WHAT THIS TASK INVOLVES – Your answer must be the lines from the start of the records through the line with "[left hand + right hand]", exactly as written, without the pictures.

GIVEN DATA –
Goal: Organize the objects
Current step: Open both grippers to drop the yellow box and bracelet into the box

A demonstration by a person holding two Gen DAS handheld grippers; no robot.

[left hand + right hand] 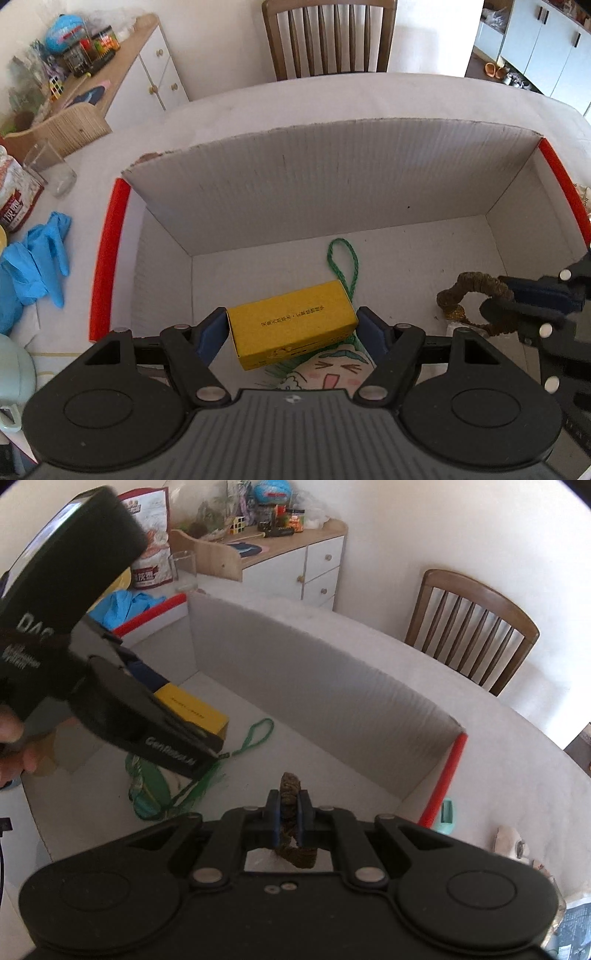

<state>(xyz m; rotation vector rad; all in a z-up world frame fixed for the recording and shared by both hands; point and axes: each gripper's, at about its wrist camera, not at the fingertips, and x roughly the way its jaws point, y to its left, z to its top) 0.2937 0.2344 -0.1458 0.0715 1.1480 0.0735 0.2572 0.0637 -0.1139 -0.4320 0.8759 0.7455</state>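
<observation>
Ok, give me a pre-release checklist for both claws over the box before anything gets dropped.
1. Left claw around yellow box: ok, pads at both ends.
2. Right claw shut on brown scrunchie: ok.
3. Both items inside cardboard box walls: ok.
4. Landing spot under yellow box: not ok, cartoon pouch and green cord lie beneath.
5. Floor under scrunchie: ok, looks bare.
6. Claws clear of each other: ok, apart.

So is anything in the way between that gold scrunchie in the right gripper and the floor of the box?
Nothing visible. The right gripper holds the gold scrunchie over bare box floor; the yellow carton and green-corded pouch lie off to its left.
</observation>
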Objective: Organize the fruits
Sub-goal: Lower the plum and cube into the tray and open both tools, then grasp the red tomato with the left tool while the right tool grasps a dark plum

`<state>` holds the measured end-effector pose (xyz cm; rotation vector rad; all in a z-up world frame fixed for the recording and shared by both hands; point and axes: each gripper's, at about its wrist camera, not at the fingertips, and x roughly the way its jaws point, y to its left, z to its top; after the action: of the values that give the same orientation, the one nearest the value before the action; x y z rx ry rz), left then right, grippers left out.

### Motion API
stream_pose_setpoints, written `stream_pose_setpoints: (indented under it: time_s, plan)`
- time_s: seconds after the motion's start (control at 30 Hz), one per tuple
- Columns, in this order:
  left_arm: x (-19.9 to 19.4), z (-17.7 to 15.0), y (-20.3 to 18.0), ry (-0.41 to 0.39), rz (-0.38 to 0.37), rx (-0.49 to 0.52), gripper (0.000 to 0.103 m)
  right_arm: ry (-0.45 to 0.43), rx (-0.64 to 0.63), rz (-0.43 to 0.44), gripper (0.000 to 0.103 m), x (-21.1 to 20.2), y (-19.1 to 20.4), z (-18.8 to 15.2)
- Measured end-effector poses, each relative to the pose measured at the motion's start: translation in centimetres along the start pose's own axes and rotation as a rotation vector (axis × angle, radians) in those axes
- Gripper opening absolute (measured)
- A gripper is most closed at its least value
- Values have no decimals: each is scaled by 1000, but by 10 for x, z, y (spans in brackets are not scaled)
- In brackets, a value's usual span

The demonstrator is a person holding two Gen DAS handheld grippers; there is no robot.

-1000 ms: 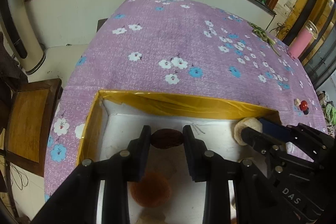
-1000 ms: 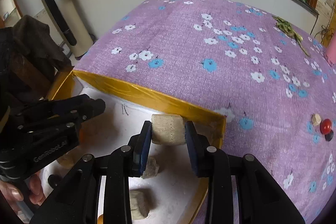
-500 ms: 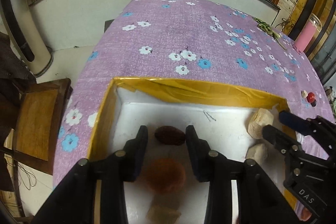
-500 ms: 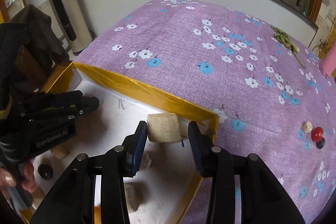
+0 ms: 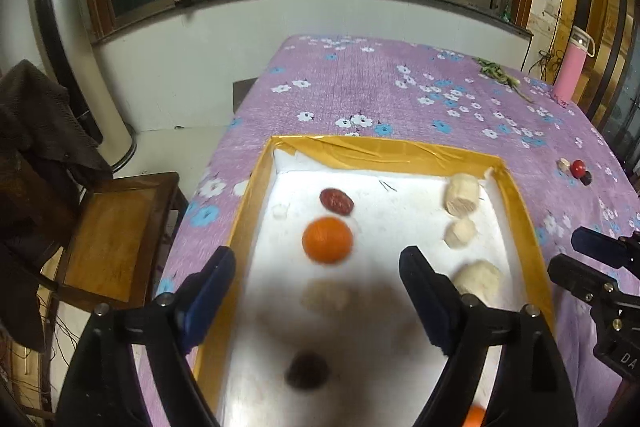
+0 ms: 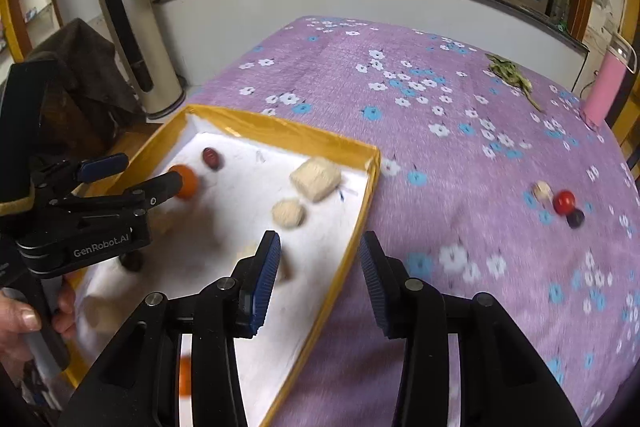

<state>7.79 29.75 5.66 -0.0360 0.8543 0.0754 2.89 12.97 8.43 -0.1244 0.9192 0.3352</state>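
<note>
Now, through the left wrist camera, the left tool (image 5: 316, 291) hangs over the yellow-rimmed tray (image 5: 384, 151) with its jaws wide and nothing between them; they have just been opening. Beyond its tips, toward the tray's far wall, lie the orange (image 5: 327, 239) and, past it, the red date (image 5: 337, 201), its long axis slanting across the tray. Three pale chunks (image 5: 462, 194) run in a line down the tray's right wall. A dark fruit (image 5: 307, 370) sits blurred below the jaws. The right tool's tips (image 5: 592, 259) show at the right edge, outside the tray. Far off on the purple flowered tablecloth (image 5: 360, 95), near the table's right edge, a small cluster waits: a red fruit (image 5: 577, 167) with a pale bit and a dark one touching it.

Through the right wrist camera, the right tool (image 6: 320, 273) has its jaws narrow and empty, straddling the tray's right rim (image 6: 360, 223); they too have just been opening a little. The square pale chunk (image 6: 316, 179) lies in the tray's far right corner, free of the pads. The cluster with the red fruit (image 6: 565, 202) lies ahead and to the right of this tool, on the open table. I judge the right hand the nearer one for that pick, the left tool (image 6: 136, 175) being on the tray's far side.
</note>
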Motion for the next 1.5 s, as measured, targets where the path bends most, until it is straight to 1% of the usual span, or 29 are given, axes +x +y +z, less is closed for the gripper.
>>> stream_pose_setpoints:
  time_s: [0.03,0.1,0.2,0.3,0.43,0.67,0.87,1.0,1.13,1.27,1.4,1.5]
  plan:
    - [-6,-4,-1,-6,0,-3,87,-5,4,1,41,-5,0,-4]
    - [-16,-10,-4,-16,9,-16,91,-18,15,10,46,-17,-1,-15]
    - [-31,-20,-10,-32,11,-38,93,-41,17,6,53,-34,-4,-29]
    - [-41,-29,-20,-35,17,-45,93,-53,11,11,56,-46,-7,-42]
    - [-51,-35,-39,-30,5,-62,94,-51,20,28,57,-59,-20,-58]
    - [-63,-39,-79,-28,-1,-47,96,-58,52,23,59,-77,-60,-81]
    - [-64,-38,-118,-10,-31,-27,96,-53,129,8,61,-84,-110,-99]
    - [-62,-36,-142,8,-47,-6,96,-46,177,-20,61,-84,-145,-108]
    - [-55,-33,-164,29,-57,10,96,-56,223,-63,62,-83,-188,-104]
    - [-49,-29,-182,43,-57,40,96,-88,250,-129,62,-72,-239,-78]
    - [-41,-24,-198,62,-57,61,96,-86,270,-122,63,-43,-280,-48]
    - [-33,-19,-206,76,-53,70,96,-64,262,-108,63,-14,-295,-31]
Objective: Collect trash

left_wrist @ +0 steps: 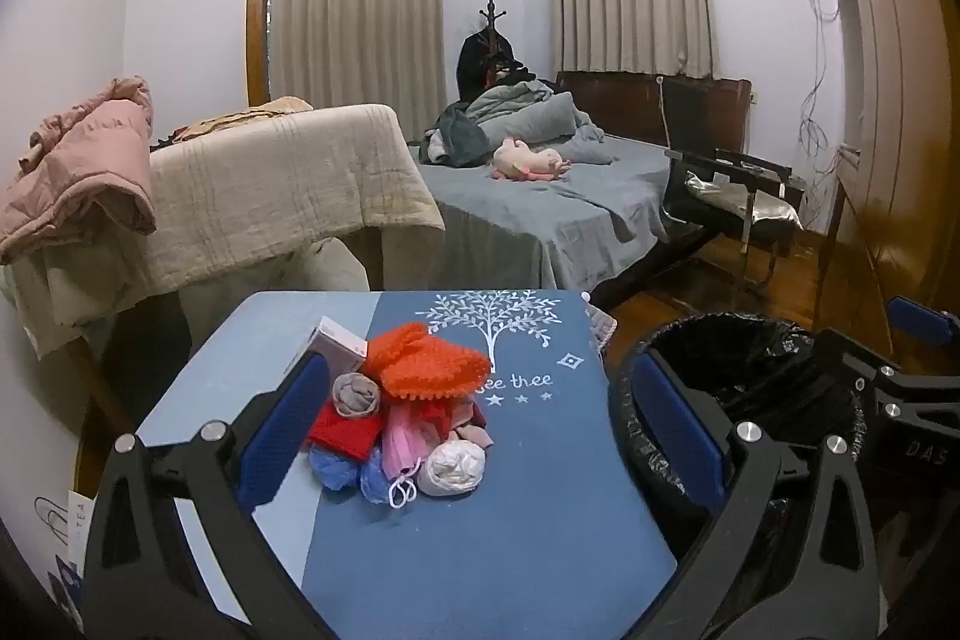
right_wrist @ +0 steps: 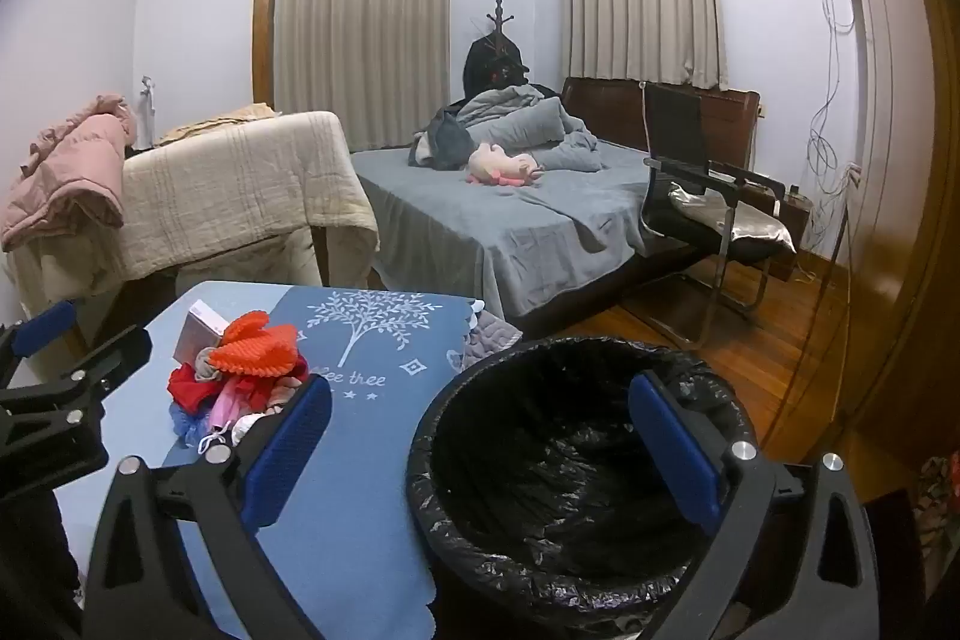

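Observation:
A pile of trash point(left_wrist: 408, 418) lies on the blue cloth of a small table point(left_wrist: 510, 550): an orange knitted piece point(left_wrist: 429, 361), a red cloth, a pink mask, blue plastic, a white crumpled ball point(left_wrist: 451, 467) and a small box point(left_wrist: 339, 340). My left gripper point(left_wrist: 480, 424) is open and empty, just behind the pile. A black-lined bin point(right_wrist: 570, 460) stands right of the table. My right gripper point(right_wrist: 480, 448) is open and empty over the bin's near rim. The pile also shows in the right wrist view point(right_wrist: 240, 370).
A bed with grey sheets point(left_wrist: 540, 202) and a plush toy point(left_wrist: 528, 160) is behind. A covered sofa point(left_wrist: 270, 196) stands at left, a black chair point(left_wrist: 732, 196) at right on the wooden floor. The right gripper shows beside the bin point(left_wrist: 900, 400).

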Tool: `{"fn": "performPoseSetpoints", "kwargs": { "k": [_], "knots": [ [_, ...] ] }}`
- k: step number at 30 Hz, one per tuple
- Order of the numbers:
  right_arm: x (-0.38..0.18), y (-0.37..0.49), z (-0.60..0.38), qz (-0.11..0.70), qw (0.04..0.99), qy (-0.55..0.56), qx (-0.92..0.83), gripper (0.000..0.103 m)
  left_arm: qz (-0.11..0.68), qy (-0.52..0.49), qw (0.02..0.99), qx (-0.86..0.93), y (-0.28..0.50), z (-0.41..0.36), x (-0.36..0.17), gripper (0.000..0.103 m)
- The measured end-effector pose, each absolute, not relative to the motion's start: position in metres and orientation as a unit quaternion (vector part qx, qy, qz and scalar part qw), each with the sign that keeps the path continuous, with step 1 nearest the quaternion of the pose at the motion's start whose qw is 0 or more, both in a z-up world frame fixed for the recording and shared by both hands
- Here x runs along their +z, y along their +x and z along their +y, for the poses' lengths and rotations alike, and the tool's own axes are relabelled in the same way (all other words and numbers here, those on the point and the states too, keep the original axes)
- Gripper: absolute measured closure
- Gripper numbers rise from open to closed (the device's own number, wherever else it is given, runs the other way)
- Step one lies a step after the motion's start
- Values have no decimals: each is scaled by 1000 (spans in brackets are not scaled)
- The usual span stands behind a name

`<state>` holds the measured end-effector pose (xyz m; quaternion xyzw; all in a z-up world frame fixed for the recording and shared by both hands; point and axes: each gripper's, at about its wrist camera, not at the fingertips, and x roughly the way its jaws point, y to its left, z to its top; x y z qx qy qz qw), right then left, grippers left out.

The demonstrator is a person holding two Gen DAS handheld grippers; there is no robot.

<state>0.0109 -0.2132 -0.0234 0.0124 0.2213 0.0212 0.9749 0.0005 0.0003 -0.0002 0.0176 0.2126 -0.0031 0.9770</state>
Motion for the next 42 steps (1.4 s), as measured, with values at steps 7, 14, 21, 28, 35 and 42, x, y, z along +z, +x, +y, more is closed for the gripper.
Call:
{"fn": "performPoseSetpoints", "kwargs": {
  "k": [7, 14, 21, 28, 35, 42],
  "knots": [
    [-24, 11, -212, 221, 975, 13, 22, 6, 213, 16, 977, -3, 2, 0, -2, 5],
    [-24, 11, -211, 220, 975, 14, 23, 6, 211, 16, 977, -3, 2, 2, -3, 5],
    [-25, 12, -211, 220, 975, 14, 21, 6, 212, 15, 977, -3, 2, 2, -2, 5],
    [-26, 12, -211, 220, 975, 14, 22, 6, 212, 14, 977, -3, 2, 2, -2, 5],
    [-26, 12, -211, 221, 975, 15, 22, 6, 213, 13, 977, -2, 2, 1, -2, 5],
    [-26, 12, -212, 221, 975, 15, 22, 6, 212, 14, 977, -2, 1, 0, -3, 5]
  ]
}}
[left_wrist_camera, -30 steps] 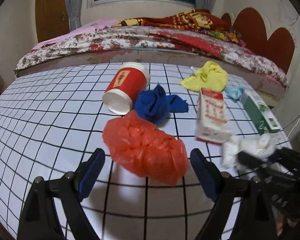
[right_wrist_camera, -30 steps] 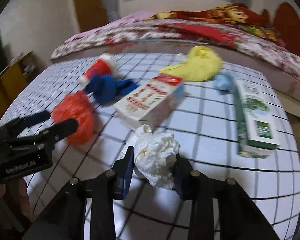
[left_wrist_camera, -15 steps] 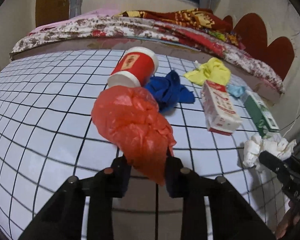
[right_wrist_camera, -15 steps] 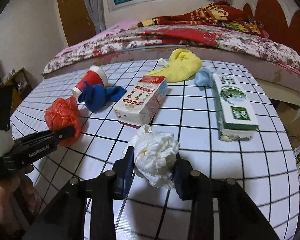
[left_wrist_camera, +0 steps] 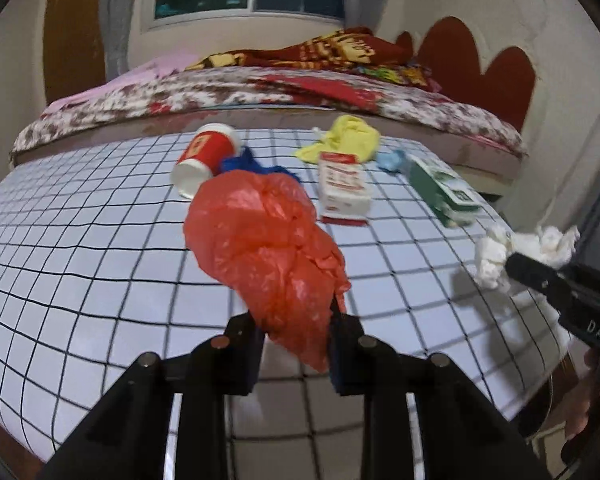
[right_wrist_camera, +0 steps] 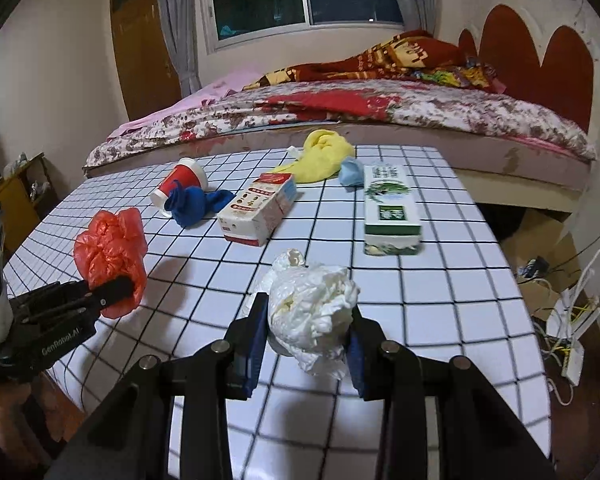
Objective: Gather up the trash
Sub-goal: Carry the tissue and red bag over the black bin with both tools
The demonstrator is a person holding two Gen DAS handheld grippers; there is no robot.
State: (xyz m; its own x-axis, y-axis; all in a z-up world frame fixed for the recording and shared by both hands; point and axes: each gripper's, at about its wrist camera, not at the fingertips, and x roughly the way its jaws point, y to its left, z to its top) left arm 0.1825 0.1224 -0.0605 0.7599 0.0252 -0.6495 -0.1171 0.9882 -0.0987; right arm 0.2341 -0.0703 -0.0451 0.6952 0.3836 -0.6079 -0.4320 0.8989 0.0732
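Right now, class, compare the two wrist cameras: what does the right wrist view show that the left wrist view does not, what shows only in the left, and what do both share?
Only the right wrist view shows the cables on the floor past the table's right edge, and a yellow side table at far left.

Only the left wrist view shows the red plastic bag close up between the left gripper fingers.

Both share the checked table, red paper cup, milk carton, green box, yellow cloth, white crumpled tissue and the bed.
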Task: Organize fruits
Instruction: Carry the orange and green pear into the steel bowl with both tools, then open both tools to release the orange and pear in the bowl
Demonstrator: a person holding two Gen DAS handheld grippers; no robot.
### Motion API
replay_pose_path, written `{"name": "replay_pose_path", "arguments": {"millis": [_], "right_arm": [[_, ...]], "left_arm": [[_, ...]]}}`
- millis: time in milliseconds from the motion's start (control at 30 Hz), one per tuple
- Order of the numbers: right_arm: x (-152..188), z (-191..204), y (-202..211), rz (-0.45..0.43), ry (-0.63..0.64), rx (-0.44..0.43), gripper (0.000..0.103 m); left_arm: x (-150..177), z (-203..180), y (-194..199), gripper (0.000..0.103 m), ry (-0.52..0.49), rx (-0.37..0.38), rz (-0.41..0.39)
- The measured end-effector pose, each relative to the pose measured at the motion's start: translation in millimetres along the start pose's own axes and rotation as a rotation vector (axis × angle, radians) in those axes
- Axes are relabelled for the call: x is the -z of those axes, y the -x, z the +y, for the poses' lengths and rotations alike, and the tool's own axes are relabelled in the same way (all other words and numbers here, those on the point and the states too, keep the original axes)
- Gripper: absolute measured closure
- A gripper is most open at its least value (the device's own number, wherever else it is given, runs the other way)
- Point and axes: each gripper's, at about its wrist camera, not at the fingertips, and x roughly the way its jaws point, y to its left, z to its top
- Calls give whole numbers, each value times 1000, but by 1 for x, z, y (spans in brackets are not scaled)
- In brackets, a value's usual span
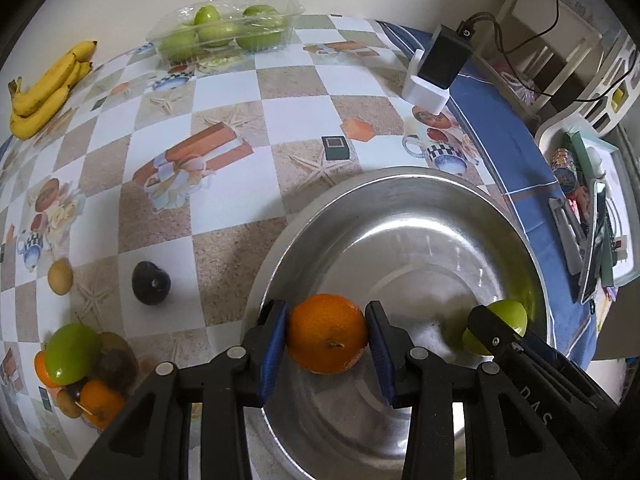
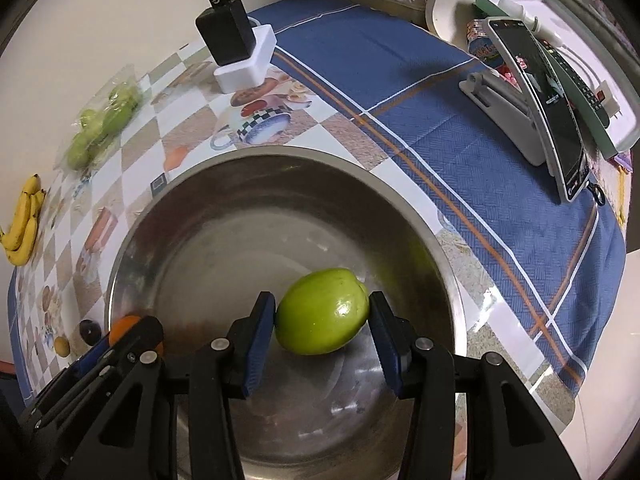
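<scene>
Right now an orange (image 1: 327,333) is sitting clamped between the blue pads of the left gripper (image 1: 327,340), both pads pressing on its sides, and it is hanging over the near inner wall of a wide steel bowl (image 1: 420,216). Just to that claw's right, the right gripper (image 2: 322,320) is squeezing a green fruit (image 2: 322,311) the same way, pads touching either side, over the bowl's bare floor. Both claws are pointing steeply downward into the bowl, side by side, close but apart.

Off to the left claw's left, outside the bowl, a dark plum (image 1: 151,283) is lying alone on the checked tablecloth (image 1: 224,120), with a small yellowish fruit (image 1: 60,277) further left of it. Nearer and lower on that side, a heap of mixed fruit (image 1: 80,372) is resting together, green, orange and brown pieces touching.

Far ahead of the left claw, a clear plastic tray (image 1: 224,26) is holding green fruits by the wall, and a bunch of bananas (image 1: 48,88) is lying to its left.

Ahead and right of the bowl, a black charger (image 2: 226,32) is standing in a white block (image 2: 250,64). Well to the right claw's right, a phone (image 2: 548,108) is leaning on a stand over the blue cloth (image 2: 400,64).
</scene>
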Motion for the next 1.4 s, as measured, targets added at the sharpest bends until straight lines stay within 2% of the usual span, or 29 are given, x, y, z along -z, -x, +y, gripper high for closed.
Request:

ANSWER TO THIS PROBLEM –
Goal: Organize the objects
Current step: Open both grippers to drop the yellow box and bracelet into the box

A demonstration by a person holding two Gen DAS handheld grippers; no robot.

[left hand + right hand] 

What came before is the finished answer.